• Activity: Copy out all lines in the data below containing the string "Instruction".

Provided data START

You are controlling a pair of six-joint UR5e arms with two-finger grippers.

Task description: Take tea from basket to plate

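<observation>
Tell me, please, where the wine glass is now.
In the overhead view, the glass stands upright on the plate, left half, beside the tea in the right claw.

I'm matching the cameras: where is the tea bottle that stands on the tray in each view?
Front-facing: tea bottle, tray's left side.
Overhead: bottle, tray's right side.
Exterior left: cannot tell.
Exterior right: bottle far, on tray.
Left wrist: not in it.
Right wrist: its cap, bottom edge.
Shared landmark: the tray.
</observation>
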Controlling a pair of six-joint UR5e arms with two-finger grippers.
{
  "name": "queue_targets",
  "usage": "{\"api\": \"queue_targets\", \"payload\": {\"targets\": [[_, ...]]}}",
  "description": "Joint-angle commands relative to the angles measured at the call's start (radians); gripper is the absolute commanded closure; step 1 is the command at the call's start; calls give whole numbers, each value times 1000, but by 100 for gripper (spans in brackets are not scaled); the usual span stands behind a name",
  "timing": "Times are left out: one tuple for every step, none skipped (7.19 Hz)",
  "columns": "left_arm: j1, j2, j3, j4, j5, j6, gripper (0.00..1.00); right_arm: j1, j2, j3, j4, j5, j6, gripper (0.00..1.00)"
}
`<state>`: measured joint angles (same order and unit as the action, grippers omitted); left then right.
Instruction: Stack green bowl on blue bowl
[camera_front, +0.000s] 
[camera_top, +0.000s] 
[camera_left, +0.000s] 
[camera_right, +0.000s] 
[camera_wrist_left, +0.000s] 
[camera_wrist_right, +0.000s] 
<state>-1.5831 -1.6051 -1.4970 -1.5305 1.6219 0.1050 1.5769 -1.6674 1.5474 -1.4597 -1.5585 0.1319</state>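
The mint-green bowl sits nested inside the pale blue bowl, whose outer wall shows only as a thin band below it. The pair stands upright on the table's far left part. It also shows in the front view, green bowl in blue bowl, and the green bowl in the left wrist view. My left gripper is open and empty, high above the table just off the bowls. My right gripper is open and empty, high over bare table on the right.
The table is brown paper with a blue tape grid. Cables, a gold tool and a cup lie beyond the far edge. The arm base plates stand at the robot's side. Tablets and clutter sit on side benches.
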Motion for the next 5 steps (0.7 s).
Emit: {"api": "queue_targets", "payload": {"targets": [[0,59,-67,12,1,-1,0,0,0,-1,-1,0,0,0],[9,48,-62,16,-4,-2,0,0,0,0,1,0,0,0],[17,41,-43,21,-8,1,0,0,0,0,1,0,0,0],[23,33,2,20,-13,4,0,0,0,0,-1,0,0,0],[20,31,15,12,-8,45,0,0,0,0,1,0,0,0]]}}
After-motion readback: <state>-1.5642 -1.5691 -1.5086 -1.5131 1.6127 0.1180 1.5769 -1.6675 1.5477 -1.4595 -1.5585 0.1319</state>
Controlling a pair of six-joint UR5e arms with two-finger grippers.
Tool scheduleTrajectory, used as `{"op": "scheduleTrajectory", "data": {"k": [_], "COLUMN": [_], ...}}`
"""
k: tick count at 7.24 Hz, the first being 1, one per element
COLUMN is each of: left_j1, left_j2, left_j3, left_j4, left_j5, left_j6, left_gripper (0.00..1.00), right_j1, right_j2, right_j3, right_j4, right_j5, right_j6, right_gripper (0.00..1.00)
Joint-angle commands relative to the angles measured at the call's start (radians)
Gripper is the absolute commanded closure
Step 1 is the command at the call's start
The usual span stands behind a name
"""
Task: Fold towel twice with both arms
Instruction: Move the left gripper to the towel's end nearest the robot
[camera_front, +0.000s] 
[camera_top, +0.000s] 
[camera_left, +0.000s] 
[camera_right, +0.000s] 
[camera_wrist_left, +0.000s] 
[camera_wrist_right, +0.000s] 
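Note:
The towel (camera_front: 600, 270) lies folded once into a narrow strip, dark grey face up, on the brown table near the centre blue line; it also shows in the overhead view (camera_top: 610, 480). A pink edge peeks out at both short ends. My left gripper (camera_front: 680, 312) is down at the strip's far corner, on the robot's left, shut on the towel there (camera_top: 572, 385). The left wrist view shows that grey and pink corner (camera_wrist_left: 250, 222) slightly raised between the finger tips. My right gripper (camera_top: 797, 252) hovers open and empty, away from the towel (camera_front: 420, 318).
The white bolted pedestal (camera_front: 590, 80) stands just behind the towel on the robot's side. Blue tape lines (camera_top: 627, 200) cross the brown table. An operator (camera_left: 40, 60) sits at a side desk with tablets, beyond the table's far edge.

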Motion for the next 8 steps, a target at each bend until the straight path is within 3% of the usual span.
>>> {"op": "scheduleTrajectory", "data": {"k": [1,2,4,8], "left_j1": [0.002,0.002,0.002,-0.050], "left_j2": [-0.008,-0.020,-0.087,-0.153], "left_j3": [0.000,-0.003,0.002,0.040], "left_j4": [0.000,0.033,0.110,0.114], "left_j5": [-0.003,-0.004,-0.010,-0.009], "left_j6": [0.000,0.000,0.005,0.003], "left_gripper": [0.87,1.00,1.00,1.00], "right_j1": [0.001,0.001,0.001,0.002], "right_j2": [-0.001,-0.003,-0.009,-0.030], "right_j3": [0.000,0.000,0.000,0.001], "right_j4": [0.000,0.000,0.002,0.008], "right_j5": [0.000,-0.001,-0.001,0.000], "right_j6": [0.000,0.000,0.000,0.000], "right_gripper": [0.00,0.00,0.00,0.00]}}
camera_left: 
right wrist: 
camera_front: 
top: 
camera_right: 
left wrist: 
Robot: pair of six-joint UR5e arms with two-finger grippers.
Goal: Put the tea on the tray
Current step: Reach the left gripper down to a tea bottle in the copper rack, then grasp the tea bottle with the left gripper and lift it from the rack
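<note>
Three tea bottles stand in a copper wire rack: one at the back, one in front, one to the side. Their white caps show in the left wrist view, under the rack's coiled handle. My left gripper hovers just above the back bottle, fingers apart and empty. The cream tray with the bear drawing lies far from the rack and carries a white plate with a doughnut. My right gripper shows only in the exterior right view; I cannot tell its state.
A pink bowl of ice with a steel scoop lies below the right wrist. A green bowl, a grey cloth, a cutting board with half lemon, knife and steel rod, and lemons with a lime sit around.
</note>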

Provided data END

• Answer below:
Instruction: Stack green bowl on blue bowl
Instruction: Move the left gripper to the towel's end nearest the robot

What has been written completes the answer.